This repository is the official implementation of CoViews: Adaptive Augmentation Using Cooperative Views for Enhanced Contrastive Learning.
In this paper we propose a framework for learning efficient adaptive data augmentation policies for contrastive learning with minimal computational overhead. Our approach continuously generates new data augmentation policies during training and produces effective positives/negatives without any supervision.
Within this framework, we present two methods:
- IndepViews: which generates augmentation policies used across all views, and
- CoViews: which generates dependent augmentation policies for each view. This enables us to learn dependencies between the transformations applied to each view and ensures that the augmentation strategies applied to different views complement each other, leading to more meaningful and discriminative representations.
Through extensive experimentation on multiple datasets and contrastive learning frameworks, we demonstrate that our method consistently outperforms baseline solutions and that training with a view-dependent augmentation policy outperforms training with a shared independent policy, showcasing its effectiveness in enhancing contrastive learning performance.
Data augmentation plays a critical role in generating high-quality positive and negative pairs necessary for effective contrastive learning. However:
- common practices involve using a single augmentation policy repeatedly to generate multiple views, potentially leading to inefficient training pairs due to a lack of cooperation between views.
- Furthermore, to find the optimal set of augmentations, many existing methods require extensive supervised evaluation, overlooking the evolving nature of the model that may require different augmentations throughout the training.

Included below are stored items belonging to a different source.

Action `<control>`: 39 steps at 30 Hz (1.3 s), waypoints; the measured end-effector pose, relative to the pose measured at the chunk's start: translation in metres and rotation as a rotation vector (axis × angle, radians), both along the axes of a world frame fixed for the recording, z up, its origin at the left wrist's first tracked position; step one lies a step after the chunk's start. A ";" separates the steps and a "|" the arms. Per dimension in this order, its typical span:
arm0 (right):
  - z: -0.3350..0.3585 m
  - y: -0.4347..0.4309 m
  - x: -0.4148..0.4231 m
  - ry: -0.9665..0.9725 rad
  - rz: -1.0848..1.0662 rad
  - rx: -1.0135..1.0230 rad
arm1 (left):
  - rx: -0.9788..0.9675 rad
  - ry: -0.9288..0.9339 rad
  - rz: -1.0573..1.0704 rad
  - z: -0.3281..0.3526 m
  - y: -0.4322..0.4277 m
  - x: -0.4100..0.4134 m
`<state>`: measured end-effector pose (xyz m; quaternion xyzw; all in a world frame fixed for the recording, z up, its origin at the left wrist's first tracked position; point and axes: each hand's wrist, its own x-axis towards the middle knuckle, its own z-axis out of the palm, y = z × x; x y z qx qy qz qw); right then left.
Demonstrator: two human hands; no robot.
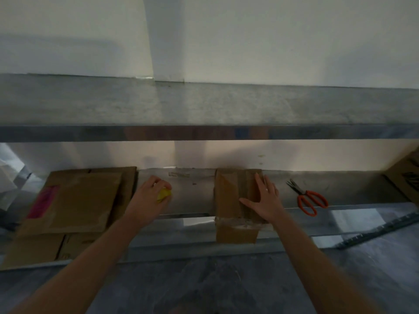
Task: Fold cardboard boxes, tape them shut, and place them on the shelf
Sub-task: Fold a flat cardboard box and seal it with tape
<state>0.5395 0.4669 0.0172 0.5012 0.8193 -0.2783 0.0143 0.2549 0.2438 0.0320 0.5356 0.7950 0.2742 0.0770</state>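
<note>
A small brown cardboard box [229,193] stands on the metal work surface [195,193], with clear tape across its top and down its front face. My right hand [263,198] lies flat on the box top, fingers straight and spread. My left hand [150,196] is to the left of the box, fingers curled round a small yellow object [163,194], probably a tape roll, mostly hidden by the hand. A stack of flat unfolded cardboard [74,200] lies at the far left.
Orange-handled scissors [308,198] lie right of the box. A long metal shelf [204,105] runs across above the surface. Part of another cardboard box [405,175] shows at the right edge. A dark perforated strip [374,232] lies at lower right.
</note>
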 end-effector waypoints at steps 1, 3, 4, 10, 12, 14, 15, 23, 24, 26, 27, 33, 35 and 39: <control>0.000 -0.003 0.000 -0.003 -0.011 0.002 | -0.002 0.002 -0.008 0.001 -0.001 -0.002; 0.002 -0.007 -0.002 -0.003 -0.033 0.006 | 0.002 0.004 -0.024 0.001 -0.005 -0.007; 0.004 -0.009 -0.003 0.006 -0.038 0.015 | 0.007 -0.002 -0.027 0.001 -0.007 -0.008; 0.010 -0.020 -0.009 -0.054 0.015 0.104 | 0.021 -0.014 -0.049 -0.002 -0.013 -0.014; 0.014 -0.025 -0.013 -0.112 0.054 0.193 | 0.025 -0.020 -0.061 -0.002 -0.012 -0.014; 0.022 -0.038 -0.022 -0.102 0.130 0.329 | 0.030 -0.042 -0.082 -0.001 -0.011 -0.013; 0.026 -0.049 -0.031 -0.053 0.185 0.393 | 0.032 -0.055 -0.093 0.000 -0.010 -0.012; 0.010 -0.137 -0.139 0.272 0.399 0.199 | 0.074 -0.084 -0.148 0.007 -0.013 -0.012; 0.006 -0.139 -0.144 0.300 0.364 0.158 | 0.075 -0.087 -0.161 0.006 -0.015 -0.013; -0.002 -0.141 -0.149 0.371 0.283 0.102 | 0.073 -0.084 -0.178 0.003 -0.019 -0.017; -0.005 -0.141 -0.151 0.392 0.260 0.104 | 0.075 -0.075 -0.180 0.001 -0.021 -0.019; -0.002 -0.142 -0.162 0.440 0.268 0.108 | 0.034 -0.006 -0.224 -0.011 -0.028 -0.029; -0.002 -0.138 -0.162 0.450 0.252 0.105 | -0.011 -0.033 -0.244 -0.013 -0.027 -0.028; -0.002 -0.135 -0.161 0.402 0.223 0.082 | -0.108 -0.029 -0.279 -0.031 -0.027 -0.036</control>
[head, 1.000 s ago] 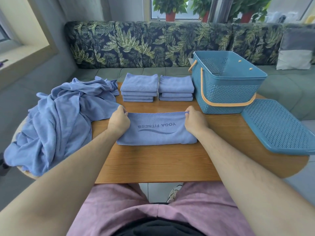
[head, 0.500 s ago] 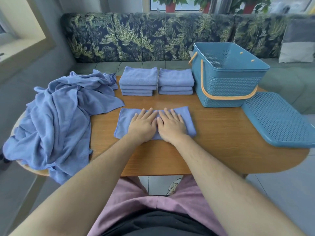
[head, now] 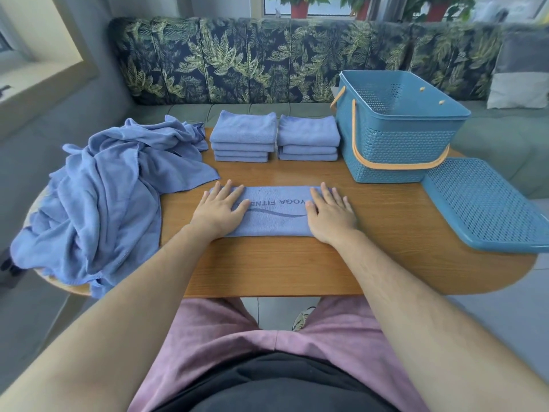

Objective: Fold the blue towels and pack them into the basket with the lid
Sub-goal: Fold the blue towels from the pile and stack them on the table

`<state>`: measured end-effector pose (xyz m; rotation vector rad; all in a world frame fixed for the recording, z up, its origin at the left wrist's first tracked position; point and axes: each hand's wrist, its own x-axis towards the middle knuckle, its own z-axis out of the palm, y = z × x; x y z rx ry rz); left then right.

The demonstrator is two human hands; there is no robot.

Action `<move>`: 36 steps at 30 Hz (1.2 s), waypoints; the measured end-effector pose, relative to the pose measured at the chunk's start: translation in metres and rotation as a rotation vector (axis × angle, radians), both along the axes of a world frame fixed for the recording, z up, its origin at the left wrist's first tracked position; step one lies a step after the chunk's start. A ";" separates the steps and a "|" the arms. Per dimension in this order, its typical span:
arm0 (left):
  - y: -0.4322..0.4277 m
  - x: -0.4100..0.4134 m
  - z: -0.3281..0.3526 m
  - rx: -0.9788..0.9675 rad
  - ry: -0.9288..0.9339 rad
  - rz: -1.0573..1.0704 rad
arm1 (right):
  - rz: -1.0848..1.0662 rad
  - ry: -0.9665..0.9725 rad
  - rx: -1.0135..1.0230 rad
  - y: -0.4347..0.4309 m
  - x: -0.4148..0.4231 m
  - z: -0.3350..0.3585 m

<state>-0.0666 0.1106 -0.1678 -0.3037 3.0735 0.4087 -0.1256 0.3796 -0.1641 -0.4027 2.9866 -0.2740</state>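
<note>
At frame centre we press the folded towel (head: 276, 211) flat: left hand (head: 218, 209) and right hand (head: 331, 214), fingers straight, holding nothing.

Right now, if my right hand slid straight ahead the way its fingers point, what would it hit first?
Probably the right stack of folded towels. The right hand lies flat on the towel, pointing slightly left, so it likely misses the basket.
</note>
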 end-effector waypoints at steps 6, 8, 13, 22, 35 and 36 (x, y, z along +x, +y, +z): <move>0.013 0.006 0.002 -0.139 0.057 -0.047 | 0.152 0.337 -0.003 -0.064 0.051 0.029; 0.012 0.008 0.004 -0.122 0.052 -0.087 | 0.227 0.247 -0.130 -0.093 0.072 0.028; 0.010 0.016 0.010 -0.122 0.031 -0.018 | 0.182 0.089 -0.208 -0.097 0.074 0.014; 0.042 0.077 0.013 -0.163 0.200 -0.060 | 0.352 0.105 -0.359 -0.014 0.020 0.020; 0.003 0.097 0.007 0.448 0.170 -0.528 | 0.567 0.050 -0.609 0.052 0.072 0.001; 0.002 0.097 0.006 0.461 0.172 -0.527 | 0.571 0.024 -0.592 0.054 0.071 0.003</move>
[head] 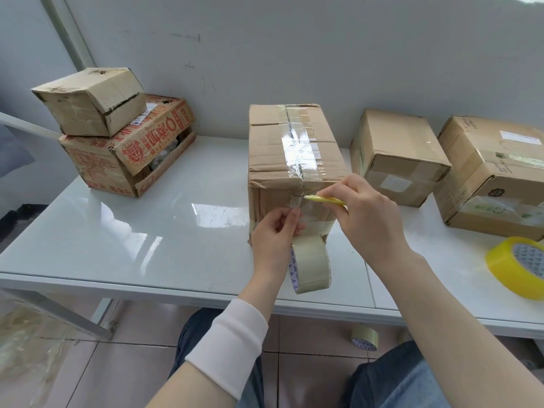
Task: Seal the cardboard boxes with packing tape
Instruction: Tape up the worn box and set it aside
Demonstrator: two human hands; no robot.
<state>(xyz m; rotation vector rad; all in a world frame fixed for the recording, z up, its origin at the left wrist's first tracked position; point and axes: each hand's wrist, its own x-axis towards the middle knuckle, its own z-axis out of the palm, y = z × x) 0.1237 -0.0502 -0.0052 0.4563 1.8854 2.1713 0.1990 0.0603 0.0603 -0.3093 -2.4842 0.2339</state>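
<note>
A: Nearest first?
B: Left hand [276, 231] pinches the tape strip; tape roll [312, 263] dangles at 6 o'clock of it. Right hand [362, 207] grips a yellow cutter [323, 199]
A: The cardboard box [291, 160]?
B: Mid-table [147, 231], 12 o'clock of both hands

The red-printed box [138, 148] bears red Chinese characters, not clearly legible.

Brown box [290, 160], clear tape roll [312, 265], yellow cutter [323, 199]. Yellow tape roll [518, 270]; red-printed box [129, 154]. White table [147, 231], white sleeve [228, 346].
</note>
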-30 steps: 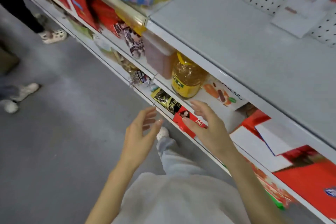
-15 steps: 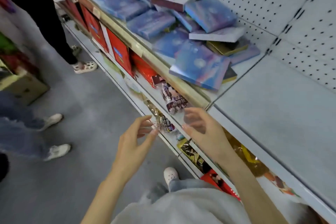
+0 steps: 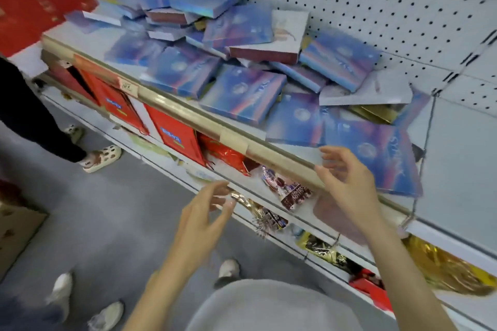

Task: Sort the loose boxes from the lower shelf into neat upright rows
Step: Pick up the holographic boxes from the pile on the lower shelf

- Other approaches train differentiable augmentation generators, thus limiting the use of non-differentiable transformation functions from the literature.
To install requirements:
pip install -r requirements.txt
Here are the main arguments to pass in the command line for training:
Argument | Description |
---|---|
dataset | The training dataset: cifar10 , svhn , cifar100 , stl10 , TinyImagenet |
augmentation | The augmentation strategy to use: randaugment , random , ppo |
two_branches | Boolean argument: if set, it employs CoViews ; otherwise, it employs IndepViews |
randaugment_M | Magnitude parameter for RandAugment |
ppo_iterations | Number of PPO iteration to train a policy network |
reward_th | Threshold parameter in the Bounded InfoNCE reward function |
reward_b | Tolerance parameter in the Bounded InfoNCE reward function |
To train using CoViews, set the --two_branches
flag by running this command:
python train.py --dataset cifar10 --augmentation ppo --two_branches
To train using IndepViews, run this command:
python train.py --dataset cifar10 --augmentation ppo
To train using random augmentations, run this command:
python train.py --dataset cifar10 --augmentation random
To train using random randaugment, run this command:
python train.py --dataset cifar10 --augmentation randaugment --randaugment_M 15
To perform linear evaluation of the CoViews model on cifar10
, run:
python eval.py --dataset cifar10 --path ./models/cifar10_CoViews.pt
The following table show the top-1 linear probe accuracy on CIFAR-10, CIFAR-100, SVHN, STL10 and TinyImagenet. IndepViews and CoViews constantly outperform baseline solutions. Standard deviations are from 5 different random initializations for the linear head. The deviations are small because the linear probe is robust to the random seed.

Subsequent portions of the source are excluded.